• What to produce
Would you please reproduce all the entries word for word, minus the pictures?

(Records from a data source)
--- START ---

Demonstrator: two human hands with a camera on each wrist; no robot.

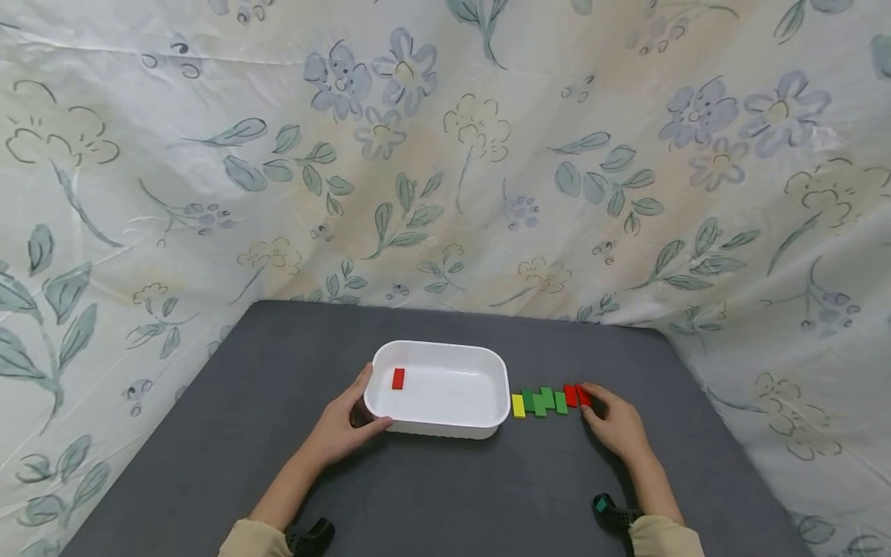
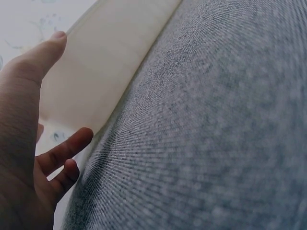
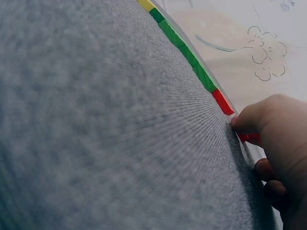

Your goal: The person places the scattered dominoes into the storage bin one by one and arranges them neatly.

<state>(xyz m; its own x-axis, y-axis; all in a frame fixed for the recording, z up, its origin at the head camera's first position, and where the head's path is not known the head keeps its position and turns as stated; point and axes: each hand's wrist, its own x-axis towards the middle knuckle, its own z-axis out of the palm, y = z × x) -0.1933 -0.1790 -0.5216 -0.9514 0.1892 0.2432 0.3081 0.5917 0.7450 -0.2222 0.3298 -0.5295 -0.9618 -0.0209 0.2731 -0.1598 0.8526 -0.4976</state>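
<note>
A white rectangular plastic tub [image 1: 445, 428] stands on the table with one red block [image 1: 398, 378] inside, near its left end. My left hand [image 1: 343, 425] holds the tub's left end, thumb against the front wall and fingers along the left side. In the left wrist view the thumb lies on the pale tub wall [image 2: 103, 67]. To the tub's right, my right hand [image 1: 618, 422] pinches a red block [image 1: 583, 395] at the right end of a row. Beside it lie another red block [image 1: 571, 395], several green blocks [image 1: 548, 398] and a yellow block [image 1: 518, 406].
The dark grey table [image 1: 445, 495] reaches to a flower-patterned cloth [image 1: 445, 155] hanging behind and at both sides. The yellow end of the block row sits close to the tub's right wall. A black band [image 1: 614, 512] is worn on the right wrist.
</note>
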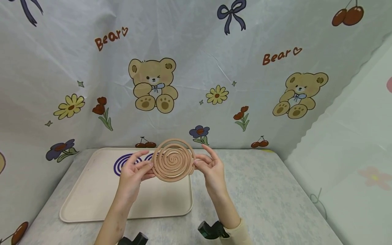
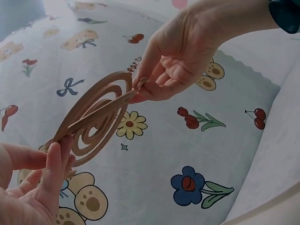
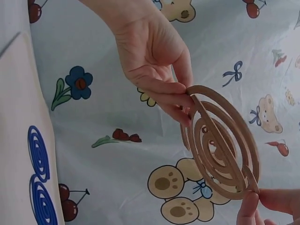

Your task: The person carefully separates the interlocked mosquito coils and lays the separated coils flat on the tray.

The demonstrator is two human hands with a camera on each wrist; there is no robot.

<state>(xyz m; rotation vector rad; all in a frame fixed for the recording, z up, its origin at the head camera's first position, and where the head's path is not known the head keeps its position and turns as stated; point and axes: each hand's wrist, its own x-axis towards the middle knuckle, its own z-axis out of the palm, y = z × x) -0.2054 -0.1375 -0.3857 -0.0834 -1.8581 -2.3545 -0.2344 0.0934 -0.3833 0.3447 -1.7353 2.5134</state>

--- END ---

• Written answer
Demonstrator: two human hands with a camera on each wrist; no robot.


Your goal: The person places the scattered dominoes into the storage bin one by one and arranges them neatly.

<state>(xyz m; its own x-axis, y-axis; all in a frame fixed for the recording, z up, its origin at the head camera's first position, and where the head's path is not known the head keeps its position and turns as stated; point and axes: each hand's wrist, its own x-axis towards the middle knuckle, its own z-axis out of the palm, y = z × x) -0.1933 -0.1790 -0.5216 -0.9514 0.1892 0.2432 0.3081 0.5917 0.7450 -0.2222 0.3298 -0.5295 -0.9618 -0.0209 0.2731 -0.1598 0.8526 -0.4976</state>
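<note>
A white rectangular plastic tub [image 1: 445, 428] stands on the table with one red block [image 1: 398, 378] inside, near its left end. My left hand [image 1: 343, 425] holds the tub's left end, thumb against the front wall and fingers along the left side. In the left wrist view the thumb lies on the pale tub wall [image 2: 103, 67]. To the tub's right, my right hand [image 1: 618, 422] pinches a red block [image 1: 583, 395] at the right end of a row. Beside it lie another red block [image 1: 571, 395], several green blocks [image 1: 548, 398] and a yellow block [image 1: 518, 406].
The dark grey table [image 1: 445, 495] reaches to a flower-patterned cloth [image 1: 445, 155] hanging behind and at both sides. The yellow end of the block row sits close to the tub's right wall. A black band [image 1: 614, 512] is worn on the right wrist.
</note>
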
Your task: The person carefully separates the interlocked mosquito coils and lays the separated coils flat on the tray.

The demonstrator is two human hands with a camera on each wrist; there is no robot.

<state>(xyz m; rotation vector rad; all in a frame fixed for the recording, z up, its origin at the head camera's first position, and where the head's path is not known the head keeps its position and turns as stated; point and axes: each hand's wrist, its own x-axis towards the middle knuckle, its own z-axis out of the palm, y = z × x) -0.2054 -0.1375 -0.3857 -0.0834 -1.8581 -2.3545 -0.2344 0.0934 -0.3833 0.3447 -1.7353 2.5134</state>

The output is finished and nothing more is needed.